▶ **WHAT YOU WILL DO**: Give the number of lines in the data that contain "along", and nothing more.

========

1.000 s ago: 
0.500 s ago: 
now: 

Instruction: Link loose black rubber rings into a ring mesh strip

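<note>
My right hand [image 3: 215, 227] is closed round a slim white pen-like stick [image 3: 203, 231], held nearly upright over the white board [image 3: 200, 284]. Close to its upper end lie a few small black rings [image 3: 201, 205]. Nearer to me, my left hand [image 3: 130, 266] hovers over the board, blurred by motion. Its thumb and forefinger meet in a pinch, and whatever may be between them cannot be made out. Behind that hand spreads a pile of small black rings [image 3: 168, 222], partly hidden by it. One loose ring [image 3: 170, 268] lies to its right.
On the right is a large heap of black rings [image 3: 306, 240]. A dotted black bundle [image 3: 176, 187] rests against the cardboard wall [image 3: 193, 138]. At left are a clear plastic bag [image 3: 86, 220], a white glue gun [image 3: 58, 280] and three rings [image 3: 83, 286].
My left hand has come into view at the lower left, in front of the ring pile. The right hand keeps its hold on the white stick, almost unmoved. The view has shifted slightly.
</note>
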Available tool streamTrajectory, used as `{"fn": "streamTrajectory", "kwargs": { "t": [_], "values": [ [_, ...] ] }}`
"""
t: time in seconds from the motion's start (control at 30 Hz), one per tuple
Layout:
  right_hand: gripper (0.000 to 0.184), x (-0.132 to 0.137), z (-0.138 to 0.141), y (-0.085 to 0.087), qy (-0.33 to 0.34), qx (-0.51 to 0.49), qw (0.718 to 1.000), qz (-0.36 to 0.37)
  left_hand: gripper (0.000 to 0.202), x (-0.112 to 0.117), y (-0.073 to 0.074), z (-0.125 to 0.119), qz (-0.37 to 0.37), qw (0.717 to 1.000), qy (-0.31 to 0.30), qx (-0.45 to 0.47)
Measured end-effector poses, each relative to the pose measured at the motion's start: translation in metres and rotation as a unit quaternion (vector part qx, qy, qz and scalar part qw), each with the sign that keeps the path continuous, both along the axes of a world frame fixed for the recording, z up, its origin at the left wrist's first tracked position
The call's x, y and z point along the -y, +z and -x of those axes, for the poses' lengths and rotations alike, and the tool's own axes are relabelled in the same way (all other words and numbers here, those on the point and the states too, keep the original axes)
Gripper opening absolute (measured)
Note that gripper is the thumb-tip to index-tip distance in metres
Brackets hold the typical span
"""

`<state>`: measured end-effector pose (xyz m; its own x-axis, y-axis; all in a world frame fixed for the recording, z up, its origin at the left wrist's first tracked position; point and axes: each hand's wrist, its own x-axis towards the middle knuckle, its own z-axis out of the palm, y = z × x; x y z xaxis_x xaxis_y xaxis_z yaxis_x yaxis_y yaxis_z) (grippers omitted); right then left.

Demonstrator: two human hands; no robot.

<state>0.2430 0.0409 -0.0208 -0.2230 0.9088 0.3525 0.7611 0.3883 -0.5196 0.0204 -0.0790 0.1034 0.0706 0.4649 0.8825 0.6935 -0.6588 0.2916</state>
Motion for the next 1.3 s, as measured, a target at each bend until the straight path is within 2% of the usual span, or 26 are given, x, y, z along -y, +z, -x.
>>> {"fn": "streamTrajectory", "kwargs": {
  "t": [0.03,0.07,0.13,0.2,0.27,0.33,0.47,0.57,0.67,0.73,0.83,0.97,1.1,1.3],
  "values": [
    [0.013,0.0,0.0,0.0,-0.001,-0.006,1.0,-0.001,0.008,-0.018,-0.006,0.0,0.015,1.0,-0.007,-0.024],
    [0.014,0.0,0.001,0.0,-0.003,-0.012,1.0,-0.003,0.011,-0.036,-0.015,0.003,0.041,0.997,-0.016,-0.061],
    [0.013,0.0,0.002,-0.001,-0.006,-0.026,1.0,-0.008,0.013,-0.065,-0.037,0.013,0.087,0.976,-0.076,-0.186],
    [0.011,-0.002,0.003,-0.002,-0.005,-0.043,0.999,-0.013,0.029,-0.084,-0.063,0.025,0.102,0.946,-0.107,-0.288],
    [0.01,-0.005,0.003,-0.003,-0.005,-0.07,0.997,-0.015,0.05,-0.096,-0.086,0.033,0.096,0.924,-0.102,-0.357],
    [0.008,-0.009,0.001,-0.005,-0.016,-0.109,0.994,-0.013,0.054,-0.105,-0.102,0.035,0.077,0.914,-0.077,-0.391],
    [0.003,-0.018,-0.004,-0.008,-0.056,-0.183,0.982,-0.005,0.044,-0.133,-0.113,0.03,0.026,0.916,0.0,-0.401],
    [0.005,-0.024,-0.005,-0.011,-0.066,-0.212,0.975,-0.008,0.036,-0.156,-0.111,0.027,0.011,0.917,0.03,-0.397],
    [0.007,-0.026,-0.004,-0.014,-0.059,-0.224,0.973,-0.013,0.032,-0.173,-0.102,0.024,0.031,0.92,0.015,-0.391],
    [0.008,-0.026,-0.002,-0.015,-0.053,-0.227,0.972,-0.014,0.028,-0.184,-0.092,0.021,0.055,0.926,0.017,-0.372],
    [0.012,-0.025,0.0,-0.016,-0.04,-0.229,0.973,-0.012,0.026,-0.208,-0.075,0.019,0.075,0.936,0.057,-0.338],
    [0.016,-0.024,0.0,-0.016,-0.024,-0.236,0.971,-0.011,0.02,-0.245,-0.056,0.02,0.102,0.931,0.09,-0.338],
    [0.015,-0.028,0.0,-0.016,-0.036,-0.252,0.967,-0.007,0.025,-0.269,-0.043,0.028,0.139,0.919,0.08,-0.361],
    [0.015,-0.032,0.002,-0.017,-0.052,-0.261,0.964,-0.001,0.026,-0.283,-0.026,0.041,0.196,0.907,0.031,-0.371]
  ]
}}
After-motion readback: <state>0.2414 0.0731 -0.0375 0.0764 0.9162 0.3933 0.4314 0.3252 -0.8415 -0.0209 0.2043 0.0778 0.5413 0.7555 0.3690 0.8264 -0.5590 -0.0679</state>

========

▶ **YOUR RESPONSE**: 3